Vemos que alguns países do Sul global estão lidando com a crise da COVID-19 melhor do que os países do Norte, principalmente devido à sua experiência em lidar com epidemias anteriores. O que pode ser feito para melhorar a comunicação e o compartilhamento de conhecimento entre o Norte e o Sul (particularmente do Sul para o Norte) a esse respeito?
É correto que os países em desenvolvimento com experiência recente no combate a epidemias como o Ebola estejam, em certa medida, mais bem preparados para o COVID-19. Os sistemas de rastreio do Ebola existentes permitiram rapidamente rastrear a doença coronavírus em aeroportos e pontos de fronteira. Mais de 20 países na África podem agora fazer o teste para COVID-19. Também é útil que a infraestrutura necessária para isolar e tratar casos graves já exista em alguns países.
Experiências com Ebola e outras epidemias também destacaram a necessidade de comunicação de saúde pública por meio de canais confiáveis para ajudar a reduzir a desinformação, prevenir o estigma e a discriminação e manter a confiança do público nas autoridades nacionais e locais.

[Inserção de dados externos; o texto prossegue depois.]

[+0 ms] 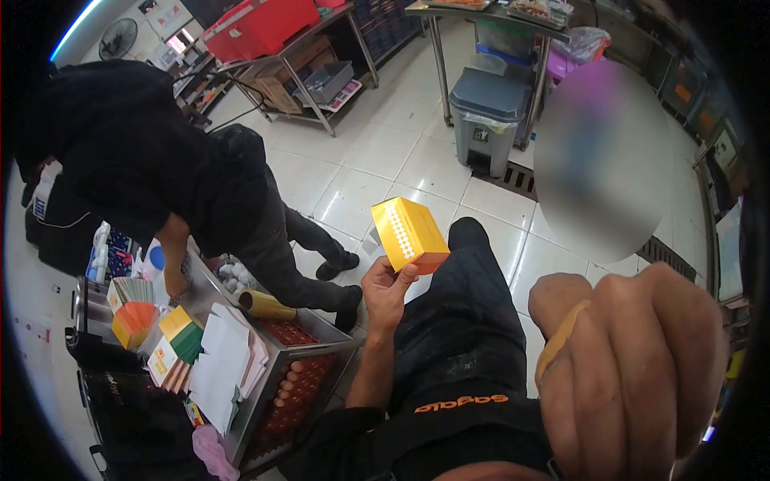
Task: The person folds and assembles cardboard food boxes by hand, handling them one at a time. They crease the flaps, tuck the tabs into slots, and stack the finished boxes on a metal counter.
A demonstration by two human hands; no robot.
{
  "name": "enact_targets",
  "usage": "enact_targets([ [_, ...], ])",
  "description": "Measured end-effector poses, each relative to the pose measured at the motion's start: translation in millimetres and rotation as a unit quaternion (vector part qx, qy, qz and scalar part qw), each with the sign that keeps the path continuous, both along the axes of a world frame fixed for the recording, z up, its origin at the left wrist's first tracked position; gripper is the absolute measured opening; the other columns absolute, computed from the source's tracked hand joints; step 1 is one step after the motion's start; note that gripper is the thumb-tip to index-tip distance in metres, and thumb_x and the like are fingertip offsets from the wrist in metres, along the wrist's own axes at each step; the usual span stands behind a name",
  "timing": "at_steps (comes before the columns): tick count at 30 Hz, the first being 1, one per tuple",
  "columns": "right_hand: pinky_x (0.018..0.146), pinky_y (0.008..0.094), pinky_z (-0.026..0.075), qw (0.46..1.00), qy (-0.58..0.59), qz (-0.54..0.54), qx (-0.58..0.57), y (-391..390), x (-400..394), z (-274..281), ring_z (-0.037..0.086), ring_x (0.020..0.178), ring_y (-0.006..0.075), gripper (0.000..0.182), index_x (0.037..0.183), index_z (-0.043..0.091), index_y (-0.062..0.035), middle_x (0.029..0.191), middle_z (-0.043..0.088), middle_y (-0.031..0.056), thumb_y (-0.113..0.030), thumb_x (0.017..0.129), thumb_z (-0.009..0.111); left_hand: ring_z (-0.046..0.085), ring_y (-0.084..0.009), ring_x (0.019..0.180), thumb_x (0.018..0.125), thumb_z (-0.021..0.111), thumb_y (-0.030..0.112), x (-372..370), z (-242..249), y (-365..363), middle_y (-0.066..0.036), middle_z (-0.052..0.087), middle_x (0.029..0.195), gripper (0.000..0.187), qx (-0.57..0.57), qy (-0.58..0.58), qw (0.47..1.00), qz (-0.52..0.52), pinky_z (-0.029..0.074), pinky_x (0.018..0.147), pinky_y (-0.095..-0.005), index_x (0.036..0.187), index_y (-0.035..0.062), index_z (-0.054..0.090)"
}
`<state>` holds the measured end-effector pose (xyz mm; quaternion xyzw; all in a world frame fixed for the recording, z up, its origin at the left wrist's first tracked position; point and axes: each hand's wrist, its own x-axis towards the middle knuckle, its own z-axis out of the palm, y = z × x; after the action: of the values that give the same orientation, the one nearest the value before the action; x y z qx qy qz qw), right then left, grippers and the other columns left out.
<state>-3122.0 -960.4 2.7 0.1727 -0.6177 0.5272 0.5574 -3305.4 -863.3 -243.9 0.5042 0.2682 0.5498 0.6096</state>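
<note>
Above the white-tiled floor (385,152), we are pinching a yellow carton (407,232) near-side in our left grip (382,297), seemingly avoiding crushing it; whether our right grip (634,369) is grasping anything, we cannot tell.

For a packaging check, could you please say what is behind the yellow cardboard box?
Behind the box in the left hand, glossy white floor tiles show; whatever it covers cannot be seen.
</note>
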Motion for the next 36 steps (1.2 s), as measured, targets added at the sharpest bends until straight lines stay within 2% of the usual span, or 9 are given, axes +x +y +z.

A aprendizagem conjunta e a troca de conhecimentos entre os países são essenciais para uma resposta eficaz. Organizações multilaterais de especialistas, como a Organização Mundial da Saúde (OMS), desempenham um papel fundamental no aconselhamento das autoridades nacionais. Pesquisadores, profissionais e mídia também podem contribuir com percepções e compartilhamento de informações. No entanto, os contextos dos países diferem e a gestão de epidemias frequentemente tem um forte enfoque doméstico, em parte impulsionado pela opinião pública. As contribuições precisam ser relevantes, oportunas e baseadas em evidências.
A próxima entrevista desta série será publicada na próxima semana.